Pina Bausch hüzünlüdür…
Pina Bausch sadece iki yapıtında bizzat dans eder. İlki 1978 tarihli “Café Müller”, diğeri 1995 tarihli “Danzon”dur. Bausch’un bütün yapıtlarına sinmiş ince bir hüzün vardır, ancak bu iki yapıt diğerlerinden daha içli, daha melankoliktir.
“Danzon”da Pina Bausch gösterinin sonlarına doğru, 8-10 dakikalık bir soloyla sahneye çıkar. Solosuna eşlik eden müzik hasret dolu bir fadodur. Bausch arkasındaki devasa perdeye yansıyan rengarenk balıklarla dolu görüntü denizinin içinde, narin uzun kollarını hareket ettirir. Bausch’un kendi gölgesiyle ikiye katlanan, her türlü fırtınaya göğüs germeye hazır, kuvvetli bir solodur bu.
Yeniden kaybolmadan az önce, kolunu bizlere, seyircilere selam verir gibi bir jestle havaya kaldırır ve hafifçe sallar. Bausch’un bu solosu yalnızlık yayar; bir ayrılık haberi verir gibidir.
“Café Müller” ise Pina Bausch tiyatrosunun başyapıtıdır. Bir aşk hikayesi anlatır; kalp sızısından, sevdiğini kaybetmekten, ayrılıktan, hasretten ve bekleyişten bahseder. Yapıta, Henry Purcell’in "The Fairy Quenn" ve "Dido and Aeneas" operalarından içkin, hüzünlü aryalar eşlik eder.
Altı kişilik kadrosu ve 45 dakikalık süresiyle alçakgönüllü bir yapıt olmasına karşın, Pina Bausch’un sembollerle yüklü, en zor anlaşılan, en kişisel yapıtıdır.
Bausch bir söyleşide, “Café Müller”in yaratılış aşamasının gerek kendisinin gerekse diğer dansçıların hayatlarının çok önemli ve kişisel bir parçası olduğunu, bu döneme ve bu yapıta dair çok özel anılarının bulunduğunu belirtir. [6]
“Café Müller”in belkemiği Pina Bausch’tur; sahneye ilk o adımını atar; karanlıkta, ince askılı beyaz geceliğiyle gözleri kapalı, kolları sarılacak birini arar gibi öne doğru açılmış ve avuçları dışa dönük olarak sahnenin sağındaki kapıdan girer, etraftaki sandalye ve masalara çarparak ilerler.
Yapıt boyunca, diğer dansçılardan bağımsız, yalnız ve en arkada kalır; Purcell’in “Kraliçenin Yakarışı” olarak da bilinen “O let me weep, for ever weep” aryası eşliğindeki koreografisi klasikleşmiştir.

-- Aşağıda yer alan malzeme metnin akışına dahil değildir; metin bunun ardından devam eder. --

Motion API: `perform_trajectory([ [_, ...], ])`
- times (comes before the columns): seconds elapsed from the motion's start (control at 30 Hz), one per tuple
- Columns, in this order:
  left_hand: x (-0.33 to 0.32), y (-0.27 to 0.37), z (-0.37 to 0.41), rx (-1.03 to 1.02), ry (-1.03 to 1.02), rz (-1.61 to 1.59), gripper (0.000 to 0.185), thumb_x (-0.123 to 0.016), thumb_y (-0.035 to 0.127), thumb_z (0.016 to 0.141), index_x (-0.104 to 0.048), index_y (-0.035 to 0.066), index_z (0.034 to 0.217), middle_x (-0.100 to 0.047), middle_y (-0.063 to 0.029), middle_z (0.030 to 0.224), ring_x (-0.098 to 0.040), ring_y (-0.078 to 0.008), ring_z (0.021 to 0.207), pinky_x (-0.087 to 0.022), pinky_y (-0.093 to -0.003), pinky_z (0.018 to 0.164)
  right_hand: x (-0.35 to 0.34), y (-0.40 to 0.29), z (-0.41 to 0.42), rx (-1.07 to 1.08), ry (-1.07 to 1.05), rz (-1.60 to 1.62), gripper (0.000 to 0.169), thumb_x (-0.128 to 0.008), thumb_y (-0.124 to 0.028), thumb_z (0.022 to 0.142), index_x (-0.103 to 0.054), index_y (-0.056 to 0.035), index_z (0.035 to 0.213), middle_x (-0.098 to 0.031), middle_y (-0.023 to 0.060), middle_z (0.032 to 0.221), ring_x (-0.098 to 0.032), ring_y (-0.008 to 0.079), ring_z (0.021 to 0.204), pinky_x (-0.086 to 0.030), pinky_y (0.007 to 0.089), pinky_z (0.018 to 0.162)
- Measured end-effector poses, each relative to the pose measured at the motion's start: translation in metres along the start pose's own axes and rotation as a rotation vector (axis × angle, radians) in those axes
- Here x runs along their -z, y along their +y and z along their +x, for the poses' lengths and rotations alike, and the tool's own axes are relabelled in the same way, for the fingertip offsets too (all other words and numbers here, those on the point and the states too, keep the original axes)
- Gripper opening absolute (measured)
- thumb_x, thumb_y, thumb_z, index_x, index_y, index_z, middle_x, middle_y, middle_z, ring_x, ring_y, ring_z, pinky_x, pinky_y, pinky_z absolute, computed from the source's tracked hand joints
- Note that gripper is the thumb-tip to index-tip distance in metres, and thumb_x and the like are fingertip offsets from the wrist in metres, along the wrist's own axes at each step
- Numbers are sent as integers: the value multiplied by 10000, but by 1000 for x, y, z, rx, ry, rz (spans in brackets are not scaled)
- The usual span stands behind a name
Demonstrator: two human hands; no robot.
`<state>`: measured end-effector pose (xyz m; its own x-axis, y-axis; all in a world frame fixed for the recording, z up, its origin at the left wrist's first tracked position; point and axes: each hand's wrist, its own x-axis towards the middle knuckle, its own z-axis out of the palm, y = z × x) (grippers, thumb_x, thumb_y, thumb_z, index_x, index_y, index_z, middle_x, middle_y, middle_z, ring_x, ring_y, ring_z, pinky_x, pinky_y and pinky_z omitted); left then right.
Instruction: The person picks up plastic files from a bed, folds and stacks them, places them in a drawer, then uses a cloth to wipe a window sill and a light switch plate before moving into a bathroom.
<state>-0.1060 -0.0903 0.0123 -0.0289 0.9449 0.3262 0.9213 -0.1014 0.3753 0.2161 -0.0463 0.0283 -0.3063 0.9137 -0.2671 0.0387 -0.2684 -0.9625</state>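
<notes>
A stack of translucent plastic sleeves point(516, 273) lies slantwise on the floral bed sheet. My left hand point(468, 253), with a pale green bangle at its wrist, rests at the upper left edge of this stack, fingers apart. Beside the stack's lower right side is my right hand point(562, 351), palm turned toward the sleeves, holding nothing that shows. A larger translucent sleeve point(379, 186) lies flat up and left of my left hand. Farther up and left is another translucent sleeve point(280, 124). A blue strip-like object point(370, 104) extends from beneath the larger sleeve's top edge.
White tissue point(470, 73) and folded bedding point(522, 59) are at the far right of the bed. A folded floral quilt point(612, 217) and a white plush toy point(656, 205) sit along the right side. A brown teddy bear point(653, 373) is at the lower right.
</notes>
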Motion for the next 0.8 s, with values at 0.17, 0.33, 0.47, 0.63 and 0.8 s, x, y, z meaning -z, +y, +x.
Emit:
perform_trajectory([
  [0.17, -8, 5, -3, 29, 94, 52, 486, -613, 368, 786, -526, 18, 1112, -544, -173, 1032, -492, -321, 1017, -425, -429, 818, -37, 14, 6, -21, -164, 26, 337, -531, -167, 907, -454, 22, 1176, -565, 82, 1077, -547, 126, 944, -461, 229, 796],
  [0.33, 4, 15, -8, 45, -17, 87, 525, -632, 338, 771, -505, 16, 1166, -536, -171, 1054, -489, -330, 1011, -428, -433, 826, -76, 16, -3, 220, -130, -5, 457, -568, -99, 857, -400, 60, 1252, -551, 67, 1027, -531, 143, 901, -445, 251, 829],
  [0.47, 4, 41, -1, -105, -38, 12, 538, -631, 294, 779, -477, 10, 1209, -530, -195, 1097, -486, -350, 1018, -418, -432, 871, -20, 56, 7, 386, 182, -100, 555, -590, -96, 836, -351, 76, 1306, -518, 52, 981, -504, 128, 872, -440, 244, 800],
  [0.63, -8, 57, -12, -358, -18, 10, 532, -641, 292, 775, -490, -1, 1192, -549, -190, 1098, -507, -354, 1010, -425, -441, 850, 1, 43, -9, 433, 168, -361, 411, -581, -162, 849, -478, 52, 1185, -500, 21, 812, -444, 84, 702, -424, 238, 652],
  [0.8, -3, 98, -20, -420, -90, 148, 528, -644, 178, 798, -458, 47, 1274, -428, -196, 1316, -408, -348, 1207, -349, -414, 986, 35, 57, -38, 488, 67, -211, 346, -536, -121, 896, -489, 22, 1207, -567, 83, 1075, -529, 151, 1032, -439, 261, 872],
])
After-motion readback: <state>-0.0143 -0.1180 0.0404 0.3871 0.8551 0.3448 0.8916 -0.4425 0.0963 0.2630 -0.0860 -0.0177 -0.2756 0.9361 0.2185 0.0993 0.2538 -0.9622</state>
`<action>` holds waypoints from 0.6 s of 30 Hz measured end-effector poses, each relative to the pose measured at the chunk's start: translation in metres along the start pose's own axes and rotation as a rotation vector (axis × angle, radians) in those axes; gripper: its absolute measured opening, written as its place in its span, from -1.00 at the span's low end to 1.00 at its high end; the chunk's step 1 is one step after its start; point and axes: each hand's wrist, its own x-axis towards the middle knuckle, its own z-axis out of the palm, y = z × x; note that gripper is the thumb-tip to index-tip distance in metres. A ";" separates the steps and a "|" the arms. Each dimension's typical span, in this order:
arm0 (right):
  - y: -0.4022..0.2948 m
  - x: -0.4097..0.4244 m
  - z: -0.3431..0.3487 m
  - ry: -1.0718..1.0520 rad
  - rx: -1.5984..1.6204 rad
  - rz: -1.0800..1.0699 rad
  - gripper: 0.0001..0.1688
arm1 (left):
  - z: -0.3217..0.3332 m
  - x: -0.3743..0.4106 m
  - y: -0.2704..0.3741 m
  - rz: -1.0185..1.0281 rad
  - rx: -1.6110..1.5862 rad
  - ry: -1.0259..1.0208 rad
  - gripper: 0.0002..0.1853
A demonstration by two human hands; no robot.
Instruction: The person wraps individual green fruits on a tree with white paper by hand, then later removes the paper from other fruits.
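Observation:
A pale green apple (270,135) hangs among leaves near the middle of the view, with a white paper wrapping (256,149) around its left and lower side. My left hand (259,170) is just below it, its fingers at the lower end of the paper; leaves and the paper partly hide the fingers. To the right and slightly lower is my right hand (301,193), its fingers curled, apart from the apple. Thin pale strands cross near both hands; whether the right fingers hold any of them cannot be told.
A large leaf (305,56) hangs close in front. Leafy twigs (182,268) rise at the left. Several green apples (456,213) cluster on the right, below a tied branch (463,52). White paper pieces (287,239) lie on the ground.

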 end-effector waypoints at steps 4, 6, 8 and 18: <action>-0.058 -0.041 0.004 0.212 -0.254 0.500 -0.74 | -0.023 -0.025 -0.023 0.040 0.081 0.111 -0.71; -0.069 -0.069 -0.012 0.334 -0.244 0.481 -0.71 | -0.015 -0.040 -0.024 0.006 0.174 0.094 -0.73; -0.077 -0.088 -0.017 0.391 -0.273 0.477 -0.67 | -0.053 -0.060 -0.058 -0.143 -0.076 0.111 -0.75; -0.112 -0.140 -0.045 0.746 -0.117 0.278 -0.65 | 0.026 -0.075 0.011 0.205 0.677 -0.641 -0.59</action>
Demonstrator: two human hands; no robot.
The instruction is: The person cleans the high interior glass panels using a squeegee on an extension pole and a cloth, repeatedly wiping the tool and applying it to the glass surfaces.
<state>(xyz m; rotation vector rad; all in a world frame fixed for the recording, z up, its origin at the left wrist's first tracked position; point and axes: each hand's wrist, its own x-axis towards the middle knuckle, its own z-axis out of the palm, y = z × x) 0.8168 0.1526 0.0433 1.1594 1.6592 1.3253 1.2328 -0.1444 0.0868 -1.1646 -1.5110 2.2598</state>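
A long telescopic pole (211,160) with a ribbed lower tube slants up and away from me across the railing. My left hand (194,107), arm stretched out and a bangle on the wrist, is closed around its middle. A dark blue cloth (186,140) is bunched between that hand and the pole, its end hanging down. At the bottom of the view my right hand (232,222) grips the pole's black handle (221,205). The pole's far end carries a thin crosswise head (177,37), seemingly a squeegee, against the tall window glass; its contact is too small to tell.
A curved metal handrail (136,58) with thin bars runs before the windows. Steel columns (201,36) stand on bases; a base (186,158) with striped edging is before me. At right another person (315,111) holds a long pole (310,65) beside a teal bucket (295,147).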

Yaklaşık 45 dakika sonra, Pina Bausch hala gözleri kapalı ve kolları açık, sandalyelere çarpa çarpa kaybolmuş bir şekilde dolaşırken ışıklar yavaş yavaş kararır, yapıt sonlanır…
Pina Bausch tesadüfleri sever…
Yapıtlarının yaratım sürecinde rastlantıları göz ardı etmeyen Pina Bausch, “Café Müller”in ilk halinde kendisi için bir rol düşünmemiştir.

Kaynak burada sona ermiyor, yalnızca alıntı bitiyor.